The 2022 Nobel Prize in Chemistry was awarded to Carolyn R. Bertozzi, Morten Meldal and K. Barry Sharpless «for the development of“ snap chemistry ”and bioorthogonal chemistry».
Barry Sharpless and Morten Meldal laid the foundations for a method of synthesizing complex substances in a simple and rapid way, with a mechanism that allows smaller molecules to be joined together: click chemistry. Carolyn Bertozzi then integrated that technique to apply it in living organisms.
Nature has always been the primary source of inspiration for chemistry, with its molecules elaborated and specific to perform functions, in the smallest and simplest organisms and in the most complex animals. Over time, their structure has been imitated by chemists to produce new molecules, which have saved millions of lives with drugs, for example, but imitating nature is not easy, requires great resources and often leads to bitter defeats.
Especially in the twentieth century, chemists developed rather sophisticated tools and systems to create complex molecules, building them step by step, gradually adding new complications. It is a difficult process and often leads to the production of side products, which must be removed before moving on to the next step, sometimes with removal activities that leave very little of the molecule being worked on. The three people awarded with the Nobel have made a very important contribution to reduce these difficulties, making the construction of certain types of molecules easier and more immediate.
Barry Sharpless, who had already received a Nobel Prize in Chemistry in 2001, was among the first to understand that there could be an easier way out. Twenty years ago he wrote an article arguing that a new, simpler and more minimalist approach to chemistry was needed. Sharpless took as an example the bonds between carbon atoms, the basic element of life as we know it. Living beings have a scaffolding based on carbon atoms linked together, but reproducing these bonds in the laboratory is not always simple and often requires numerous processes, with unwanted intermediate reactions and the use of expensive substances.
Sharpless hypothesized that instead of continuing to force the carbon atoms to react with each other, it was more logical to work with molecules that already possessed the desired bonds, joining them together using atoms of other elements, such as oxygen or nitrogen, much easier to hold under. check. Adopting this method would have made it possible to reduce unwanted reactions and material loss.
He called this intuition “snap chemistry” because he imagined it could be achieved by joining prefabricated blocks together. In this way it would not have been possible to obtain exact copies of the molecules existing in nature, but molecules capable of performing the same functions would have been created anyway. In his article Sharpless also specified that the reactions of the snap chemistry would have to be carried out in the presence of oxygen and in water, in order to use a substance (solvent) that is cheap and not harmful to the environment.
From the proposal it was necessary to pass to practice in order to have a system that could be used on a large scale, and the often cross paths of science would lead in a short time to a solution.

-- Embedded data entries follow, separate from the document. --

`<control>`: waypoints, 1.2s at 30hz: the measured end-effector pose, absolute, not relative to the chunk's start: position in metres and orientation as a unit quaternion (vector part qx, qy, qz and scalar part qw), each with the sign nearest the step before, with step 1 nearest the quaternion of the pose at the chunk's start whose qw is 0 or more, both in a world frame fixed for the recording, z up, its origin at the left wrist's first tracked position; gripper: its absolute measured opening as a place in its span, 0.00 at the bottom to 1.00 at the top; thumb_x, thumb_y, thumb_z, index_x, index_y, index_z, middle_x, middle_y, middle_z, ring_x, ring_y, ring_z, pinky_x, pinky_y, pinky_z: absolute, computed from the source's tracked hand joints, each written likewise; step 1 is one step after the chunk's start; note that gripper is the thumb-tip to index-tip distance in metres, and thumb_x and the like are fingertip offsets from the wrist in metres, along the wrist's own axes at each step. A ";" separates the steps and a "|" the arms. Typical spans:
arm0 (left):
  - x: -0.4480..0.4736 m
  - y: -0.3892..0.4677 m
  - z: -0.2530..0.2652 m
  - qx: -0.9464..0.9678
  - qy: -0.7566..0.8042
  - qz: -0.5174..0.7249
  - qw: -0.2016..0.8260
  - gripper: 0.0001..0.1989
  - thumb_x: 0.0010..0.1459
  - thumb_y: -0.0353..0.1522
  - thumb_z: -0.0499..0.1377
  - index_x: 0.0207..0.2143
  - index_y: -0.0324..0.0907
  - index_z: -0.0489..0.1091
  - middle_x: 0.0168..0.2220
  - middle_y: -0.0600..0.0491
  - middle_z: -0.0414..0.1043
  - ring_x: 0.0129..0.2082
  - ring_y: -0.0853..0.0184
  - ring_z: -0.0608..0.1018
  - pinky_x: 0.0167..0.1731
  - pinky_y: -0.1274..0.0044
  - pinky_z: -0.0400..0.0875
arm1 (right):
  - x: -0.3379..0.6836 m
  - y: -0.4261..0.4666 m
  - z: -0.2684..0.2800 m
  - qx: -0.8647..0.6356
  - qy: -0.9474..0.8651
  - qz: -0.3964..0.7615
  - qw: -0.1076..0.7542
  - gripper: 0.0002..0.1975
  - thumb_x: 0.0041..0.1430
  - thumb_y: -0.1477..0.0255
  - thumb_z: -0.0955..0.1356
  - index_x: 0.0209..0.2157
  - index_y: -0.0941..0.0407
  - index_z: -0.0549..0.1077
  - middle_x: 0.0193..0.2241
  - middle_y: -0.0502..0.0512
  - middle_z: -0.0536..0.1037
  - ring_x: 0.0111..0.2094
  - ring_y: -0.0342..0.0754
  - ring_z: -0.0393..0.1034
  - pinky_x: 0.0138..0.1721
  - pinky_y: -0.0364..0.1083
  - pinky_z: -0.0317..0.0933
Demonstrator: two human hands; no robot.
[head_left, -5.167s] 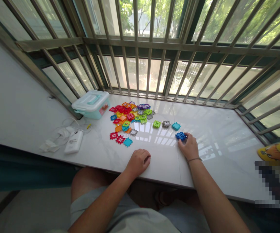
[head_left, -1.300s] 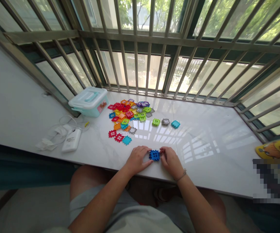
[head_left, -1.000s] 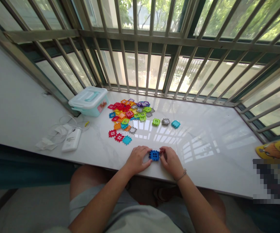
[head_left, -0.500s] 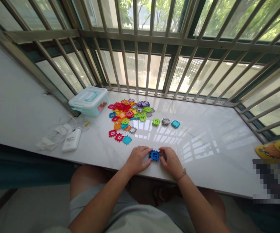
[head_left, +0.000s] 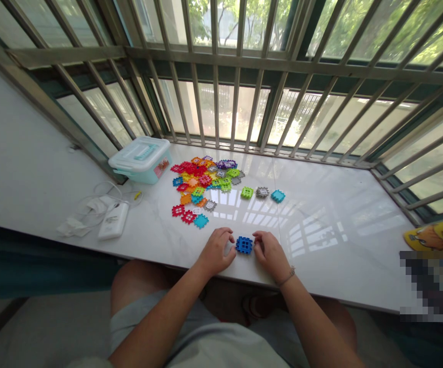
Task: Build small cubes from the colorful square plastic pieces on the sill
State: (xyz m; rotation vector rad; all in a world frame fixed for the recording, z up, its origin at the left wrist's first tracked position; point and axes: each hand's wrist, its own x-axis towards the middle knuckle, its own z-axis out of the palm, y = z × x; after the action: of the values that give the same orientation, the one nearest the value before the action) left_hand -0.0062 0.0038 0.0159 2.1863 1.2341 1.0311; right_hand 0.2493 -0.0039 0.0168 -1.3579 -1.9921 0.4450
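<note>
A stack of blue interlocking building tiles with a window pattern lies between my hands near the front edge of the sill. On its left, my left hand is open and slightly apart from it, fingers curved. On its right, my right hand is also open, its fingertips close to the tiles with a small gap. Farther back stand a green tile stack, a grey tile stack and a turquoise tile stack in a row. Left of these spreads a loose pile of mixed-colour tiles.
A lidded pale-turquoise box stands at the back left. Before it lie a white power bank, cables and crumpled tissue. A yellow and blue item sits at the right end. Metal window bars border the back.
My left hand has let go of the blue tile stack and drawn back a little to the left. My right hand has moved slightly away too. The stack stays in place.
</note>
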 end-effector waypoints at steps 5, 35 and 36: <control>-0.003 0.003 0.012 0.795 0.456 0.352 0.188 0.07 0.59 0.25 0.63 0.39 0.44 0.74 0.53 0.43 0.75 0.57 0.53 0.76 0.60 0.59 0.73 | 0.249 -0.004 0.017 -0.523 -0.764 0.180 0.333 0.16 0.66 0.76 0.65 0.54 0.52 0.73 0.39 0.56 0.81 0.45 0.56 0.76 0.53 0.57 0.70; -0.004 0.003 0.016 0.804 0.453 0.330 0.199 0.18 0.56 0.23 0.63 0.48 0.45 0.74 0.54 0.45 0.77 0.58 0.53 0.77 0.60 0.60 0.72 | 0.249 -0.006 0.025 -0.462 -0.816 0.155 0.311 0.28 0.65 0.61 0.76 0.62 0.49 0.68 0.57 0.63 0.78 0.60 0.63 0.73 0.62 0.64 0.68; -0.004 0.003 0.015 0.805 0.453 0.328 0.198 0.18 0.56 0.23 0.63 0.48 0.45 0.74 0.54 0.45 0.77 0.58 0.53 0.77 0.60 0.60 0.72 | 0.249 -0.006 0.025 -0.460 -0.820 0.157 0.302 0.30 0.64 0.59 0.77 0.63 0.49 0.68 0.58 0.63 0.78 0.61 0.63 0.73 0.62 0.64 0.68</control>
State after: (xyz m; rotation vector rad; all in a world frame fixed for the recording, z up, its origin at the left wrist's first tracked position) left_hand -0.0039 0.0030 0.0154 2.2518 1.2679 0.9176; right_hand 0.2492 -0.0059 0.0253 -1.2199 -2.1739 0.4152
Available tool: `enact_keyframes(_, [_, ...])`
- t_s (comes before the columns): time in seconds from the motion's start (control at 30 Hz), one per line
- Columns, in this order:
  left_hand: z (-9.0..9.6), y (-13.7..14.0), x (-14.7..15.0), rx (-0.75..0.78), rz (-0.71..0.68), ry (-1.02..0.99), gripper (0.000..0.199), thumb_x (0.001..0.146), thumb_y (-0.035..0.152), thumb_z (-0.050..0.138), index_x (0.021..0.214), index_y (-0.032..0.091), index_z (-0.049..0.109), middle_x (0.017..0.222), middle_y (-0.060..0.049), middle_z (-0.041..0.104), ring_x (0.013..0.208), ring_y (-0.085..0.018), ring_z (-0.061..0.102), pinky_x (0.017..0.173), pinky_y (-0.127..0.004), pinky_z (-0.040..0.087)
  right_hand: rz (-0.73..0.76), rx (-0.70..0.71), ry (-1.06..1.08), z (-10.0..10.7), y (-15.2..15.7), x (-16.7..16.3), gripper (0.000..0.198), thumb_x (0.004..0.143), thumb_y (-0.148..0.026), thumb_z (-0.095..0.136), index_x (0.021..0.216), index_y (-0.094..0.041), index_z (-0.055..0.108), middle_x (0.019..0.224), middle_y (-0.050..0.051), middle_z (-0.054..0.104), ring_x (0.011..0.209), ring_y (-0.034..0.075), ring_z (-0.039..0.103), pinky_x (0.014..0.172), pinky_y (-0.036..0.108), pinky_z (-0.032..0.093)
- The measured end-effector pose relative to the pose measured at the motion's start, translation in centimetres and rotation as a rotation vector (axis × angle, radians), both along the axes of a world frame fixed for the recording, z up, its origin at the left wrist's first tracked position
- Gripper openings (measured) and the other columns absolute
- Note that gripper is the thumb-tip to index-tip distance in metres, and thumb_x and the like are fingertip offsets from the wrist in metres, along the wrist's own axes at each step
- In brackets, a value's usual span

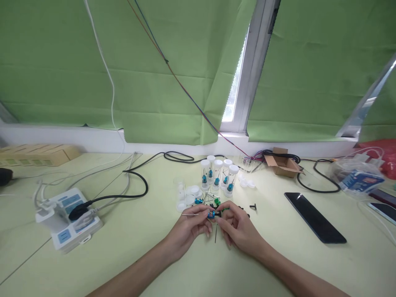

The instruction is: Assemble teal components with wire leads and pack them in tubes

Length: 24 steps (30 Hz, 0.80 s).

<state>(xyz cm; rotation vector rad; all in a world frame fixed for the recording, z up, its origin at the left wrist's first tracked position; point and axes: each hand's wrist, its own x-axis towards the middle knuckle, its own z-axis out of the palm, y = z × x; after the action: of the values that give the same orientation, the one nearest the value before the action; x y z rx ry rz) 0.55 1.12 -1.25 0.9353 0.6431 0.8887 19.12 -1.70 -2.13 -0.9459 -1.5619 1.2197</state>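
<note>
My left hand is closed, its thumb and fingers pinching a small blue metal fitting. A thin metal rod sticks out to the left from that hand. My right hand pinches the black end of the same fitting, so both hands meet on it. Another thin rod points down below the fingers; which hand it belongs to, I cannot tell. Just beyond the fingers lie a loose blue fitting, a green one and some hex keys. My fingers partly hide small dark pieces there.
Several capped clear tubes holding blue fittings stand behind my hands, with white caps to their left. A black T-shaped piece and a phone lie to the right. An open carton is behind. A power strip with cables sits left.
</note>
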Motion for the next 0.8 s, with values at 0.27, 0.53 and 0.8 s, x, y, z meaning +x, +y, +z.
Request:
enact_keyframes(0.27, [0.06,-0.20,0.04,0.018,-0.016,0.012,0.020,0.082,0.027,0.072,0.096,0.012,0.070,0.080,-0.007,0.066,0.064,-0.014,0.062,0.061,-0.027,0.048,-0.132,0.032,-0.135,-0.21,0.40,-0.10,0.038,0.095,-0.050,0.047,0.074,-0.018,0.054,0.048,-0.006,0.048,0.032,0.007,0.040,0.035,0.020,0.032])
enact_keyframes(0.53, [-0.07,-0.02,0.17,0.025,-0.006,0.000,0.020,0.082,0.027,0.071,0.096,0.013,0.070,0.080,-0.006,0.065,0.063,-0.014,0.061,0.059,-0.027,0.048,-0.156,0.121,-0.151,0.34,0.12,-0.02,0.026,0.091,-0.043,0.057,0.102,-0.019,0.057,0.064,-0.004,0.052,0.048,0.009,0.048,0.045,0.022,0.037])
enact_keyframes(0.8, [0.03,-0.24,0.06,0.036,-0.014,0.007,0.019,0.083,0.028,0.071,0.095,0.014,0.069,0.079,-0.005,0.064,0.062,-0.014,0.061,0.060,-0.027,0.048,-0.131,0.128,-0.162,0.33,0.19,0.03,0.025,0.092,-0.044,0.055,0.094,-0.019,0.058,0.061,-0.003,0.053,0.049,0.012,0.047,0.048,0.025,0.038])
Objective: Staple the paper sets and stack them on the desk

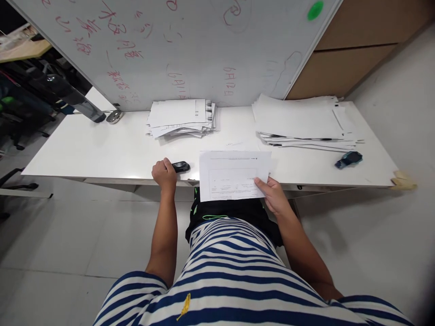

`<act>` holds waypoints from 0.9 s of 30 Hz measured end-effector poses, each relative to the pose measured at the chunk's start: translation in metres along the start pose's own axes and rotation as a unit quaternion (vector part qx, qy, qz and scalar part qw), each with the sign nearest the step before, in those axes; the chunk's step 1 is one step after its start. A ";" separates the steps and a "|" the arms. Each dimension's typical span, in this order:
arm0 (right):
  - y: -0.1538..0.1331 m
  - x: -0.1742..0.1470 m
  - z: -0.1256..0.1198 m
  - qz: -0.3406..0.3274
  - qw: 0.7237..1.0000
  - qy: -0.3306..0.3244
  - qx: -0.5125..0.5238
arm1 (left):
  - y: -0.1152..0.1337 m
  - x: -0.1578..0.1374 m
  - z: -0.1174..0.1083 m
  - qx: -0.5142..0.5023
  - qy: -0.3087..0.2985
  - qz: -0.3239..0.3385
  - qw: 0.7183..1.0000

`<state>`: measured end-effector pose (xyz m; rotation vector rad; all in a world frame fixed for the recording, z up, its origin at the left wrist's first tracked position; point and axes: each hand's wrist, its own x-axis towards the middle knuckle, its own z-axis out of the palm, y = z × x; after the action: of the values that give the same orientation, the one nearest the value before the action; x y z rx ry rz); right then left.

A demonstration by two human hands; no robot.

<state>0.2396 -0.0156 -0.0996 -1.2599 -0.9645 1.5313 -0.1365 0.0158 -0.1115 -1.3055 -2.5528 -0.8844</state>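
Note:
My left hand (pixel 164 174) is closed around one end of what looks like a black stapler (pixel 181 166), at the front edge of the white table (pixel 84 149). The rounded far end of the stapler points right, and the rest is hidden in my fist. Printed paper (pixel 234 176) is pinched at its lower right corner by my right hand (pixel 276 195), thumb on top. It hangs partly over the table edge, above my lap. Whether it is one sheet or more I cannot tell.
Behind the paper lie a smaller stack of papers (pixel 180 113) and a larger one (pixel 299 117). A blue and black object (pixel 349 159) rests at the right. A dark bottle (pixel 74 97) and a mouse-like object (pixel 114 117) are at the left. A whiteboard (pixel 197 50) stands behind.

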 end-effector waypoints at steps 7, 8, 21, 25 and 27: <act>-0.038 0.025 0.006 -0.086 0.973 0.022 -0.213 | -0.003 0.001 0.004 0.008 -0.003 0.005 1.000; -0.043 0.032 0.008 -0.098 0.961 0.020 -0.257 | -0.003 0.001 0.004 0.007 -0.004 0.006 1.000; -0.004 0.077 0.006 -0.289 0.739 0.230 -0.564 | -0.003 0.000 0.002 0.009 -0.014 -0.001 1.000; 0.011 0.081 -0.010 -0.291 0.741 0.281 -0.536 | -0.004 0.005 0.001 0.025 -0.019 0.005 1.000; 0.016 0.084 -0.012 -0.282 0.741 0.283 -0.539 | -0.007 0.010 0.000 0.027 -0.015 0.019 0.999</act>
<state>0.2427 0.0602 -0.1399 -1.7832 -1.6603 -0.0597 -0.1482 0.0198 -0.1107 -1.3568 -2.5460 -0.7907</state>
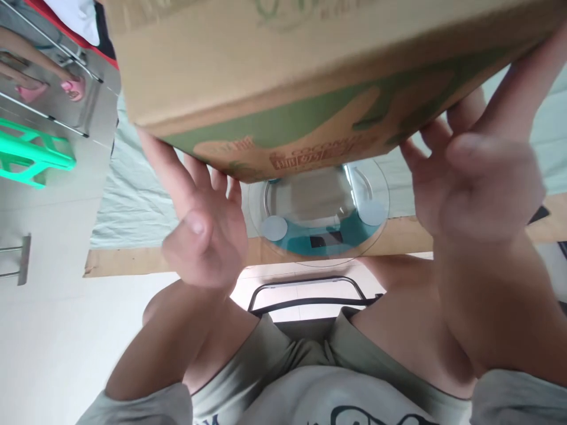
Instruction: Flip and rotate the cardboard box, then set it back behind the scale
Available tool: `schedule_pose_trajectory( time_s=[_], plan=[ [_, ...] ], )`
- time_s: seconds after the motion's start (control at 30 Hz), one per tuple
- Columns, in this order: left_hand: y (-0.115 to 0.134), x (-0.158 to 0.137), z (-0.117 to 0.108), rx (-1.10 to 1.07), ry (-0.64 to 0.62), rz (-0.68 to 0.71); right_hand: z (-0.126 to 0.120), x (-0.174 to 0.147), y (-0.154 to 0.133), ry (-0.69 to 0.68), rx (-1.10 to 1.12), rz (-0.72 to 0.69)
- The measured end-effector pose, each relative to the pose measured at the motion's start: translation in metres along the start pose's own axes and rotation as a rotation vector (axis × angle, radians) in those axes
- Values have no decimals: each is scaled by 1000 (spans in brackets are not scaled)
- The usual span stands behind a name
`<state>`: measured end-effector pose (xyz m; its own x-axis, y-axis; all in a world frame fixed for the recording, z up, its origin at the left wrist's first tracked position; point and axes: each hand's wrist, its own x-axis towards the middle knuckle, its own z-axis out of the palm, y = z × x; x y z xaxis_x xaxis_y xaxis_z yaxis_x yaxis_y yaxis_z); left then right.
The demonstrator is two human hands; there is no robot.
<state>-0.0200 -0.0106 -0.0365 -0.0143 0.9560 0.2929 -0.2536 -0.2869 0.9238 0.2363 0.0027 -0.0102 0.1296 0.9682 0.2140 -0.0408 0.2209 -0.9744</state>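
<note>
A large brown cardboard box with green and red print fills the top of the head view, tilted and raised above the table. My left hand supports its lower left edge, fingers reaching underneath and thumb away from the cardboard. On the other side my right hand holds the lower right edge in the same way, a little blurred. Below the box, a round glass scale with a teal band and a small dark display lies at the table's near edge. Its far part is hidden by the box.
A pale green cloth covers the table, with a brown strip along its near edge. To the left are a green plastic stool, a metal frame and another person's feet in pink slippers. A dark chair frame shows between my legs.
</note>
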Motion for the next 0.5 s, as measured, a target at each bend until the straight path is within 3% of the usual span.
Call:
schedule_pose_trajectory(
  time_s=[0.13, 0.33, 0.5],
  plan=[
    [-2, -34, -1, 27, 41, -80, -4, -40, 4, 0, 1, -10],
    [-44, -84, -20, 7, 18, 19, -24, -78, 9, 68, -70, 57],
    [-30, -94, -21, 10, 51, -144, -42, -81, 38, -86, -47, 1]
  ],
)
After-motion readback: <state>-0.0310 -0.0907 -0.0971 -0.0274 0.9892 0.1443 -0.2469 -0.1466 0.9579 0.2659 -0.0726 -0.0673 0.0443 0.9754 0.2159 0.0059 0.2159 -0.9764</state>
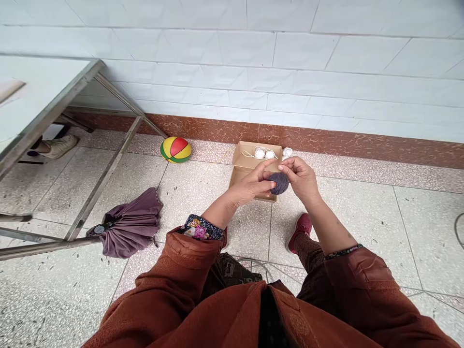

In the first years after the 2000s, Morten Meldal was exploring various approaches to develop new molecules for use in the pharmaceutical field. Together with his research group, he had created a sort of large archive to catalog thousands of substances and verify if they could be used to block viruses, bacteria or other pathogens. It was during a routine activity that Meldal noticed that a specific chemical reaction (copper (I) catalyzed azide-alkyne cycloaddition) had the potential to create bonds in numerous types of molecules. Sharpless had meanwhile published a study on the same reaction, dedicating himself to its use in water and defining it as “ideal” for use in snap chemistry.
In the following years, the reaction would have shown its potential, becoming a tool widely used in research centers, especially for the creation of new specific materials to perform certain functions. A plastic material can for example be modified with snap chemistry to protect it from ultraviolet radiation, or to add antibacterial capabilities. The system is also used in the pharmaceutical sector in the development and testing phase of new molecules, which could one day become drugs.
The subsequent development of the new technique came in 2004 with an important study published by Carolyn Bertozzi, who after many years of work had managed to demonstrate how snap chemistry could be used without resorting to copper. This variant opened great possibilities for the use of the technique also in living beings, avoiding the risks associated with the toxicity of copper. In the following years Bertozzi would have further refined the techniques making it possible to use them directly between cells.
Bertozzi’s studies focused mainly on cancer cells, discovering that some substances are able to shield this type of cells from the immune system, which therefore cannot neutralize them. The discovery made it possible to develop an enzyme-based drug that inhibits those substances (glycans) making cancer cells visible to the immune system again. A drug based on this principle is undergoing clinical testing on cancer volunteers. Other research groups are working on developing similar solutions, but it will take time to evaluate their effectiveness.
K. Barry Sharpless was born in 1941 in Philadelphia (United States), received a PhD in 1968 from Stanford University and is a lecturer at the Scripps Research Institute in La Jolla, California.
Morten Meldal was born in 1954 in Denmark, received a PhD in 1986 from the Danish Polytechnic and is a lecturer at the University of Copenhagen.
Carolyn R. Bertozzi was born in 1966, is American and holds a PhD from the University of California Berkeley; she is a lecturer at Stanford University in California.